Pilot Andreas Lubitz locked his captain out of the cockpit and flew a plane into a French mountainside on March 24, 2015. All 150 people on board Flight 9525 from Barcelona to Duesseldorf were killed.
Lubitz had suffered from depression several years previously, but authorities and his airline later deemed him fit to fly. They have said they didn't know that his mental health troubles had returned in the months before the crash.
The aviation agency recommended strengthening pilots' initial and subsequent medical examinations "by including drugs and alcohol screening, comprehensive mental health assessment, as well as improved follow-up in case of medical history of psychiatric conditions."
Annual checkups required of all pilots currently concentrate on their physical rather than mental conditions. The EASA acknowledged that "currently aero-medical assessments do not include systematic psychological assessment. Therefore, psychological deficiencies ... may remain undetected."
The agency also called for "improving the training, oversight and assessment of aero-medical examiners." It said that, in an effort to prevent any attempts at fraud, centers that conduct such checks should be required to report any "incomplete medical assessments" to authorities.
The plan now goes to the European Union's executive Commission, which is to draw up proposed rules later this year.
French air accident investigators called in March for new measures to keep pilots from hiding mental health issues. The country's BEA air accident agency recommended more frequent and deeper monitoring of pilots with histories of mental health issues.
Lufthansa, the parent company of Germanwings, has said Lubitz informed its flight school when he returned from a months-long break in pilot training in 2009 that he had experienced an episode of "severe depression." The airline has said he subsequently passed all medical tests.
Lubitz' relapse appeared to begin around four months before the crash.

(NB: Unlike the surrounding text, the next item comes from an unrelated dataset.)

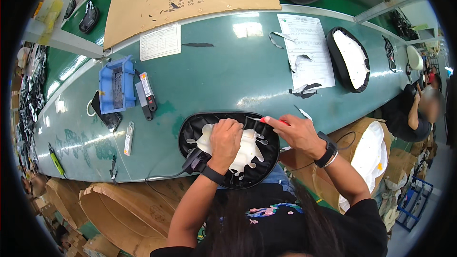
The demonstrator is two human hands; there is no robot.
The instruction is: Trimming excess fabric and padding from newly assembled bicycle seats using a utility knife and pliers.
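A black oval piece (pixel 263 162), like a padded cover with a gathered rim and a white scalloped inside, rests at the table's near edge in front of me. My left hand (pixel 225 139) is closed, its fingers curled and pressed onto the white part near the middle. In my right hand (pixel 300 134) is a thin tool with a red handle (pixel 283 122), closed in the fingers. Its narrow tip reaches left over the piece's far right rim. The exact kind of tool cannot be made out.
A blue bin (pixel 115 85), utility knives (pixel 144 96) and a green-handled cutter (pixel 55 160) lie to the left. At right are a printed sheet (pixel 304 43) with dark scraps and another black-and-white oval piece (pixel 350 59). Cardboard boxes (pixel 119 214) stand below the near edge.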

According to the French report, Lubitz consulted dozens of doctors about perceived vision troubles and sleeplessness. One doctor prescribed antidepressants, including a medication that includes suicidal tendencies as a possible side effect.
Another doctor referred Lubitz to a psychiatric clinic two weeks before the crash, suspecting a potential "psychotic episode."
Lubitz reported none of this to Germanwings or Lufthansa. Neither did the doctors. In Germany, doctors can face a fine or up to a year in prison for breaching patient confidentiality — though the rules allow them to do so "in order to safeguard a higher-ranking legally protected interest," which isn't defined more precisely.
Last week, after two attacks were committed in Germany in July by men who had received past psychiatric treatment, Interior Minister Thomas de Maiziere said the government would discuss with doctors ways to "minimize dangers to citizens as far as possible." He stressed that patient confidentiality rules would be upheld.
The EASA opinion released Tuesday didn't address patient confidentiality other than to point to a previous recommendation "that national regulations ensure that an appropriate balance is found between patient confidentiality and the protection of public safety."